In the present case-the mighty magnitude of the object-the various uncertainties of fate it has undergone-the numerous and complicated dangers we have suffered or escaped-the eminence we now stand on, and the vast prospect before us, must all conspire to impress us with contemplation.
To see it in our power to make a world happy-to teach mankind the art of being so-to exhibit, on the theatre of the universe, a character hitherto unknown-and to have, as it were, a new creation intrusted to our hands, are honors that command reflection, and can neither be too highly estimated, nor too gratefully received.
In this pause, then, of recollection-while the storm is ceasing, and the long agitated mind vibrating to a rest, let us look back on the scenes we have passed, and learn from experience what is yet to be done.
Never, I say, had a country so many openings to happiness as this. Her setting out in life, like the rising of a fair morning, was unclouded and promising. Her cause was good. Her principles just and liberal. Her temper serene and firm. Her conduct regulated by the nicest steps, and everything about her wore the mark of honor. It is not every country (perhaps there is not another in the world) that can boast so fair an origin. Even the first settlement of America corresponds with the character of the revolution. Rome, once the proud mistress of the universe, was originally a band of ruffians. Plunder and rapine made her rich, and her oppression of millions made her great. But America need never be ashamed to tell her birth, nor relate the stages by which she rose to empire.

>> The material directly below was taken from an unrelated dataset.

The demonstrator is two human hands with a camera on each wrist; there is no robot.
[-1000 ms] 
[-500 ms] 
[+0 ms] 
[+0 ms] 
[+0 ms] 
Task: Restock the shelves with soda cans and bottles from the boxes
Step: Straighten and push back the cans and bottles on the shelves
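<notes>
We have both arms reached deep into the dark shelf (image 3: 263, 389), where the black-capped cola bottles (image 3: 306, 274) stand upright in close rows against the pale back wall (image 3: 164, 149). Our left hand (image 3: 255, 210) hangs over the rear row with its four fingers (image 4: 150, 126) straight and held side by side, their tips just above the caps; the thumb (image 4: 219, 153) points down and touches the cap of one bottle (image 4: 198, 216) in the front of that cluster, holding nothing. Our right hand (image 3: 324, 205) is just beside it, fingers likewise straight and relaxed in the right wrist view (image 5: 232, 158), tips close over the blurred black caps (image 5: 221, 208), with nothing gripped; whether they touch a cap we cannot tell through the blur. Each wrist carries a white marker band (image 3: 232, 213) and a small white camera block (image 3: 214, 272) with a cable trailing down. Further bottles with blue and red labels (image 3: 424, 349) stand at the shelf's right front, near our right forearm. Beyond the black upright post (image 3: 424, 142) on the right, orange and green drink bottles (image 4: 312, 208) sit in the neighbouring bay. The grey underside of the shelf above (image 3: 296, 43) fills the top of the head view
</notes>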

The remembrance, then, of what is past, if it operates rightly, must inspire her with the most laudable of all ambition, that of adding to the fair fame she began with. The world has seen her great in adversity. Struggling, without a thought of yielding, beneath accumulated difficulties. Bravely, nay proudly, encountering distress, and rising in resolution as the storm increased. All this is justly due to her, for her fortitude has merited the character. Let, then, the world see that she can bear prosperity; and that her honest virtue in time of peace is equal to the bravest virtue in time of war.

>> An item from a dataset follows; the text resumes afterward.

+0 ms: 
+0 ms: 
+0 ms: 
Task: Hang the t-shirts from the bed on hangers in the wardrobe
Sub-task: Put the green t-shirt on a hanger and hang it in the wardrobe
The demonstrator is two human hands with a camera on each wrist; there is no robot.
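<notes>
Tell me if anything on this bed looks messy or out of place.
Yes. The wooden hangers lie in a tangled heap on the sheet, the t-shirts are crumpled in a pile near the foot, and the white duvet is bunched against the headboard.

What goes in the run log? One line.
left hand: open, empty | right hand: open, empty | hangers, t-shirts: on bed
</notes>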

She is now descending to the scenes of quiet and domestic life. Not beneath the cypress shade of disappointment, but to enjoy in her own land, and under her own vine, the sweet of her labors and the reward of her toil. In this situation, may she never forget that a fair national reputation is of as much importance as independence. That it possesses a charm that wins upon the world, and makes even enemies civil. That
it gives a dignity which is often superior to power, and commands reverence where pomp and splendor fail.
It would be a circumstance ever to be lamented and never to be forgotten, were a single blot, from any cause whatever, suffered to fall on a revolution, which to the end of time must be an honor to the age that accomplished it: and which has contributed more to enlighten the world, and diffuse a spirit of freedom and liberality among mankind, than any human event (if this may be called one) that ever preceded it.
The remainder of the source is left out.